• Instructions for the task:
Below is a listing; repeat exactly the lines from the one containing "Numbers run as" to the one containing "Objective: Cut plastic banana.", both included.

• Data block:

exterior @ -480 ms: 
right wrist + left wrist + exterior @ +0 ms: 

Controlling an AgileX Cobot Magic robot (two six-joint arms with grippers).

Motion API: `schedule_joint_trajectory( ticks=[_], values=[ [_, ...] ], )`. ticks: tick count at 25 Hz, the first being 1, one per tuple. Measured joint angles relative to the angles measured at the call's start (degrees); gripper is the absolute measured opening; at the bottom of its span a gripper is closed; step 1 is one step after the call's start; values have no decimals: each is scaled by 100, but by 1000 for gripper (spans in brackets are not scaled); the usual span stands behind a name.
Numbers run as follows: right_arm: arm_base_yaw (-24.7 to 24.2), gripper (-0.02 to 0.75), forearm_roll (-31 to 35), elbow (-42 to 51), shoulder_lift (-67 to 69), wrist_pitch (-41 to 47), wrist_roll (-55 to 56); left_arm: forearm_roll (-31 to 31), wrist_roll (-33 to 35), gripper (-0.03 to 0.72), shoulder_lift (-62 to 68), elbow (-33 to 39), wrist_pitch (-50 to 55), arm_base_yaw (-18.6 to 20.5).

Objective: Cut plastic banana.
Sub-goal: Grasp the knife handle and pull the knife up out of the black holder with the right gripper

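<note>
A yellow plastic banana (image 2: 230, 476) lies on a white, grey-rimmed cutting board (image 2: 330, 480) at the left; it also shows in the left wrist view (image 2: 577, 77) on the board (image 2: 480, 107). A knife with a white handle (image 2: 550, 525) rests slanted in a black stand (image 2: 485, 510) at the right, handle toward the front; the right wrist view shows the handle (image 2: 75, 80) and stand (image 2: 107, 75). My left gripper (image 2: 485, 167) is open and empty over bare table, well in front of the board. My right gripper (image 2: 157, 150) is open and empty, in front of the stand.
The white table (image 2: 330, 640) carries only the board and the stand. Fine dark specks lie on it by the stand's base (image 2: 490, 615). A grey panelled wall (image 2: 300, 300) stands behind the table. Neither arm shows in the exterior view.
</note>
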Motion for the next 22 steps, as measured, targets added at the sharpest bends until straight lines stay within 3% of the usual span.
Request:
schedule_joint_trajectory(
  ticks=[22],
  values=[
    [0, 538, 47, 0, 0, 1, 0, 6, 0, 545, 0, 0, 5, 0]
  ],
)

• Reply:
Numbers run as follows: right_arm: arm_base_yaw (-24.7 to 24.2), gripper (-0.02 to 0.75), forearm_roll (-31 to 35), elbow (-42 to 51), shoulder_lift (-67 to 69), wrist_pitch (-41 to 47), wrist_roll (-55 to 56); left_arm: forearm_roll (-31 to 31), wrist_roll (-33 to 35), gripper (-0.03 to 0.72), shoulder_lift (-62 to 68), elbow (-33 to 39), wrist_pitch (-50 to 55), arm_base_yaw (-18.6 to 20.5).

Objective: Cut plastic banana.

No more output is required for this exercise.